Bruxelles, 03/04/2001 (Agence Europe) - "La participation de tous les partis", de gouvernement et d'opposition, au dîner organisé par le président Boris Trajkovski en présence de Javier Solana et Chris Patten "est un bon signe que les efforts pour aller vers une résolution politique des problèmes sont en train de se concrétiser", estime la porte-parole du Haut Représentant de l'UE pour la politique extérieure au lendemain de la visite de ce dernier et du Commissaire Patten à Skopje. L'UE a aussi bon espoir, dit-elle, que tous se rendent à Luxembourg lundi prochain pour assister à la signature de l'Accord de stabilisation et d'association entre la Macédoine et l'UE. L'UE attend enfin que se concrétise l'idée d'une "commission pour l'Europe", qui devrait regrouper tous les principaux partis slaves et albanophones.

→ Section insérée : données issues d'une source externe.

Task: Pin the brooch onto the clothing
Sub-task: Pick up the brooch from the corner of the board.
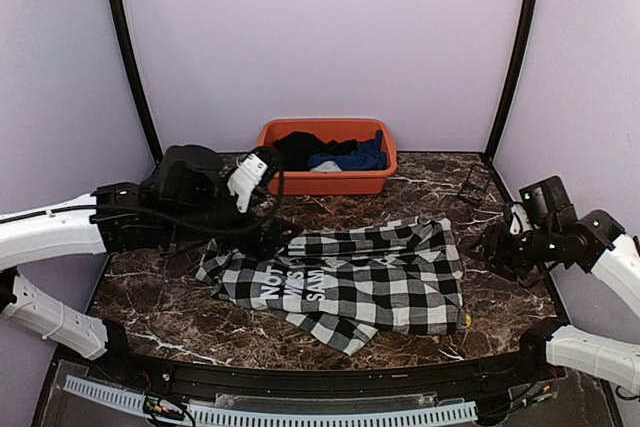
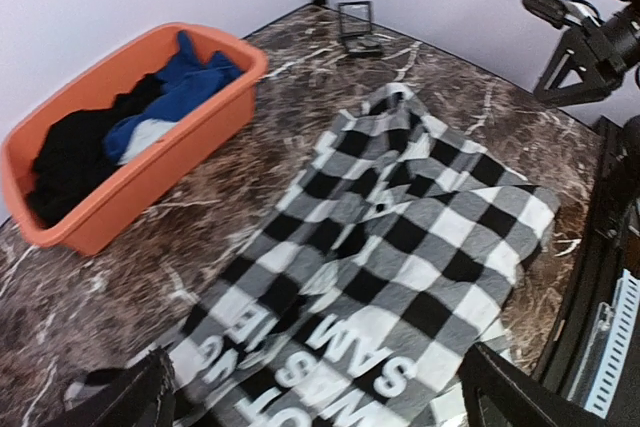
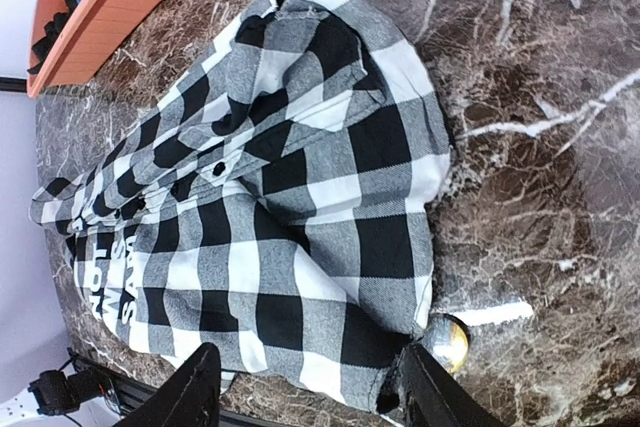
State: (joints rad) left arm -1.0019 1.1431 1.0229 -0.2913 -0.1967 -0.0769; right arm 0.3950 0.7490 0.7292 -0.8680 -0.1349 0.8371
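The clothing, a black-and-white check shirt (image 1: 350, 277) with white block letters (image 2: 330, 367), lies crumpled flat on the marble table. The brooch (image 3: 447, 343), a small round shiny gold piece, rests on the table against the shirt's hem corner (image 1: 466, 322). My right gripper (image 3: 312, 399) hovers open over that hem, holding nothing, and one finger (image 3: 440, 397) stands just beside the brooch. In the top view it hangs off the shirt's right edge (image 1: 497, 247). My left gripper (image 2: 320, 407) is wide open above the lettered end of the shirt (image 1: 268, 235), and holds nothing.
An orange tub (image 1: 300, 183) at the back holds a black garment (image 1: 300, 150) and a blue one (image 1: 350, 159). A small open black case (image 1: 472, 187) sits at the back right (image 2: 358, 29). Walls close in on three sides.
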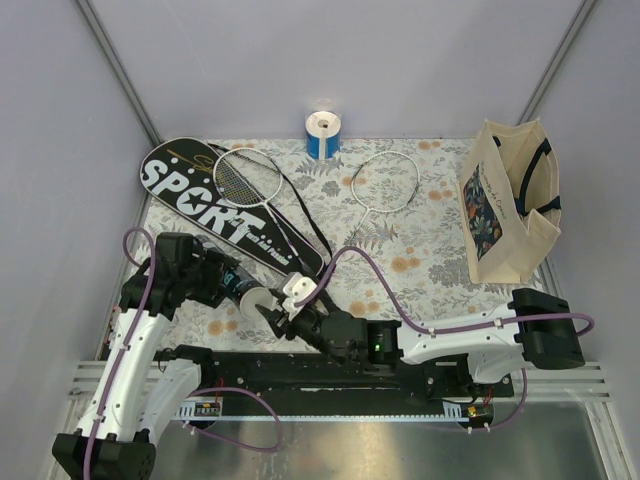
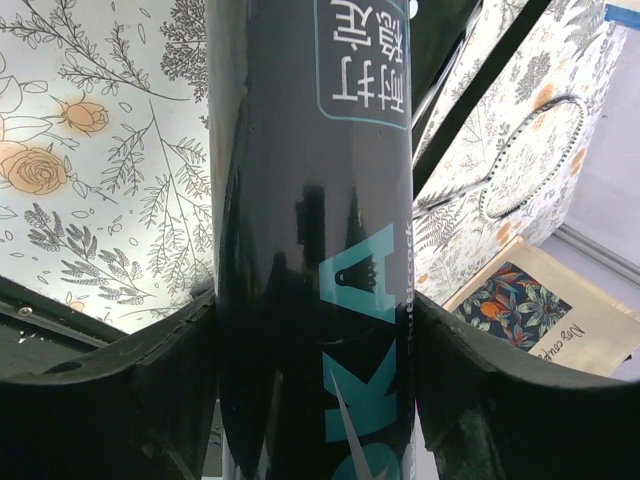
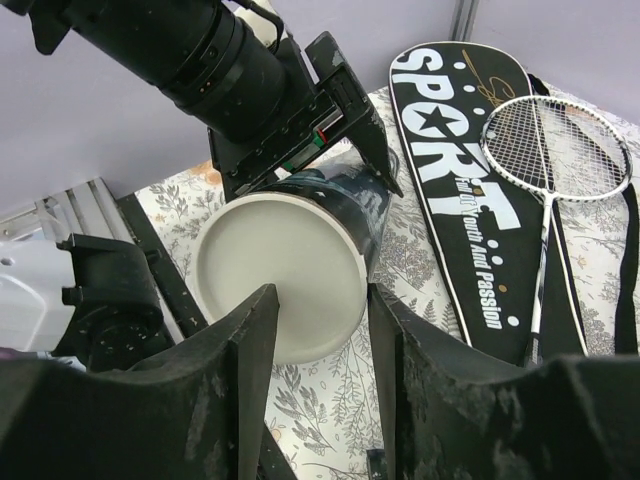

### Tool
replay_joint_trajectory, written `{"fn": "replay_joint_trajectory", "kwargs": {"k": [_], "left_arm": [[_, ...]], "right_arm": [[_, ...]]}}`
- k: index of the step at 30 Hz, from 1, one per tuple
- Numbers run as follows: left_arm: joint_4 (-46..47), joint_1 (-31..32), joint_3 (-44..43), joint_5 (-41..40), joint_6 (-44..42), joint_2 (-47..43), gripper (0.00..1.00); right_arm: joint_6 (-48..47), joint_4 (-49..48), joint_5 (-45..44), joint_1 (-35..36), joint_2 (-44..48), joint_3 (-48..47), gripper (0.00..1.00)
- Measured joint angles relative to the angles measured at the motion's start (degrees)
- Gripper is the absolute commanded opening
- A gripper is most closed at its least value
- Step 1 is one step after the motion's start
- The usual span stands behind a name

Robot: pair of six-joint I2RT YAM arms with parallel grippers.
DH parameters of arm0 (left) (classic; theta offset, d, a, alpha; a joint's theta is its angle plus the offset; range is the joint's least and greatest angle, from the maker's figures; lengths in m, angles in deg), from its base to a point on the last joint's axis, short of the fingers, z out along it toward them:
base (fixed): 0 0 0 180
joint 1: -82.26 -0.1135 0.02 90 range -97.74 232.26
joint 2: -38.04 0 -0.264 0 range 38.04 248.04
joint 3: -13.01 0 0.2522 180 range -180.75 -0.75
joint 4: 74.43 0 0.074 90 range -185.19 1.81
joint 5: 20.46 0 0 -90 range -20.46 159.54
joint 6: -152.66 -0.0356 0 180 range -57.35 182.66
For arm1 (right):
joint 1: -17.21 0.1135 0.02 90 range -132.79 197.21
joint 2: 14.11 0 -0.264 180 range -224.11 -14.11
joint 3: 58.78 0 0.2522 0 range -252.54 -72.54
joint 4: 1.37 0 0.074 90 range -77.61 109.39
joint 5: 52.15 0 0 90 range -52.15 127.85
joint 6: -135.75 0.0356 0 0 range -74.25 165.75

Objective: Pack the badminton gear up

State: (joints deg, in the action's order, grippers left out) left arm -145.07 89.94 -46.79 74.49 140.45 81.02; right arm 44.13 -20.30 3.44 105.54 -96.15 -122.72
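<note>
Black tube [image 2: 310, 250] with its white lid [image 3: 280, 275] on is squeezed in the left pincer [image 1: 222, 280], and the right pincer [image 3: 320, 300] is let go, its fingers apart just by the lid. One racket [image 1: 243, 175] lies on the long black cover [image 1: 190, 190] and the other racket [image 1: 385, 180] lies on the desk [image 1: 420, 260]. Neither is packed yet, so I think most of the job is left.

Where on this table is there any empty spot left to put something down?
Best is the flowered cloth between the lone racket and the tote bag. The left side is crowded: racket cover, another racket on it, left gripper and right gripper at the black tube.
</note>
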Motion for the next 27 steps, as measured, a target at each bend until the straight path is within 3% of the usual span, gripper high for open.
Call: {"fn": "replay_joint_trajectory", "kwargs": {"k": [10, 14, 18, 20, 25, 27], "left_arm": [[1.4, -0.7, 0.0, -0.5, -1.4, -0.5, 0.13], [1.6, -0.9, 0.0, -1.6, -1.8, -1.3, 0.13], [1.7, -0.9, 0.0, -2.8, -2.6, -2.0, 0.13], [1.7, -0.9, 0.0, -3.2, -3.1, -2.3, 0.13], [1.5, -0.6, 0.0, -2.8, -4.0, -4.4, 0.14], [1.7, -0.1, 0.0, -1.6, -4.6, -5.4, 0.14]], "right_arm": [[4.2, 2.3, 1.1, -1.3, -1.0, -1.9, 0.41], [6.5, 2.6, 2.0, -1.9, -1.2, -2.0, 0.31], [7.8, 3.0, 2.9, -2.2, -1.3, -2.0, 0.28], [8.2, 3.5, 3.5, -2.4, -1.2, -2.1, 0.33], [10.5, 6.7, 8.5, -3.2, 0.7, -2.1, 0.62], [11.7, 9.2, 11.6, -3.6, 2.2, -2.0, 0.65]]}}
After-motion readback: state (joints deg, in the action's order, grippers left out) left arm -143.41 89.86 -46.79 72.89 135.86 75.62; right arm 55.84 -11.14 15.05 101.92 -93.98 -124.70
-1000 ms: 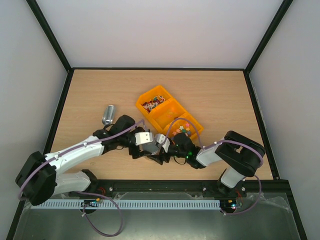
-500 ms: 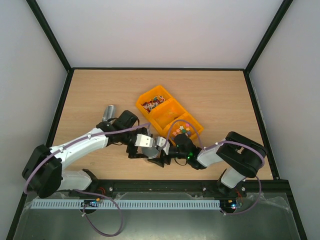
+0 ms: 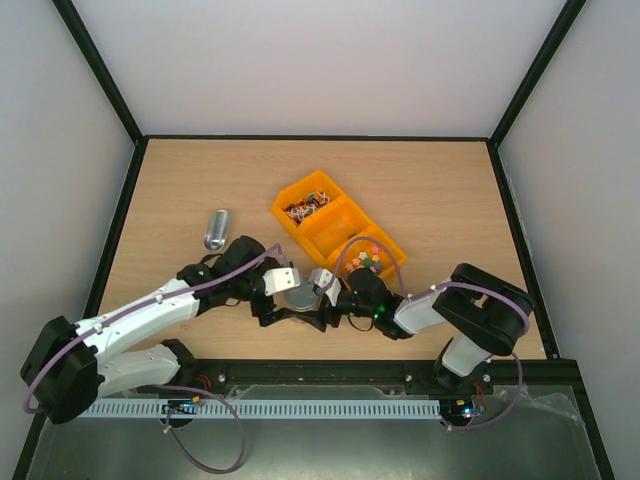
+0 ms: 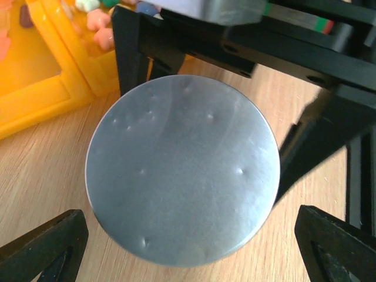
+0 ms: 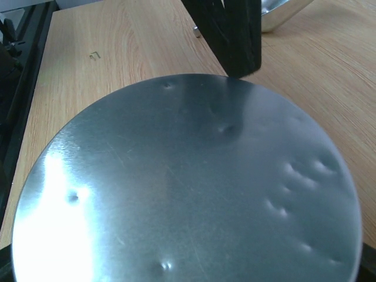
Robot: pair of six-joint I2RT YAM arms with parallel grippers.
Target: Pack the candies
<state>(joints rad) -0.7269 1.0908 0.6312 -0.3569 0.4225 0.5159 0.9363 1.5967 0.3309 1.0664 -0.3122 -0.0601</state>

Pourtant, le principal parti albanophone d'opposition, le Parti pour la Prospérité Démocratique (PDP), qui se serait rendu, selon une source communautaire, à la rencontre avec MM. Solana et Patten, n'a pas participé à la première réunion inter-partis et inter-ethnique, qui précédait, lundi, la rencontre avec les représentants de l'UE, et devait symboliser la reprise du dialogue et préparer cette commission sur l'Europe. "Le PDP estime que cette réunion informelle a pour objectif de faire croire à la communauté internationale que des discussions ont lieu en Macédoine et que le dialogue continue", a expliqué le PDP pour refuser de participer à cette réunion "mal organisée". Il demande des réunions "bien préparées, avec un agenda précis et une médiation internationale". Arben Xhaferi, leader du parti albanais qui participe au gouvernement, aurait dit, selon plusieurs agences de presse, qu'il quitterait le gouvernement si les demandes de sa communauté ne sont pas prises en compte.

Autre signe de la persistance des tensions, Javier Solana a été accueilli à Skopje par une centaine de manifestants slaves qui l'accusent de vouloir imposer à leur pays un changement de constitution en vue d'octroyer à la minorité albanaise le même statut qu'à la majorité slave du pays. Les manifestants scandaient des slogans tels que "Solana, nous connaissons tes intentions" et "Solana, fasciste". Tout en reconnaissant que c'est "aux gens du pays de décider de la loi suprême d'un Etat", Javier Solana a bien précisé que l'UE estime que la Constitution "doit aider chaque citoyen du pays à se sentir à l'aise comme citoyen".

M. Solana, qui est en Grèce depuis mardi, doit aussi se rendre à Moscou ce mercredi.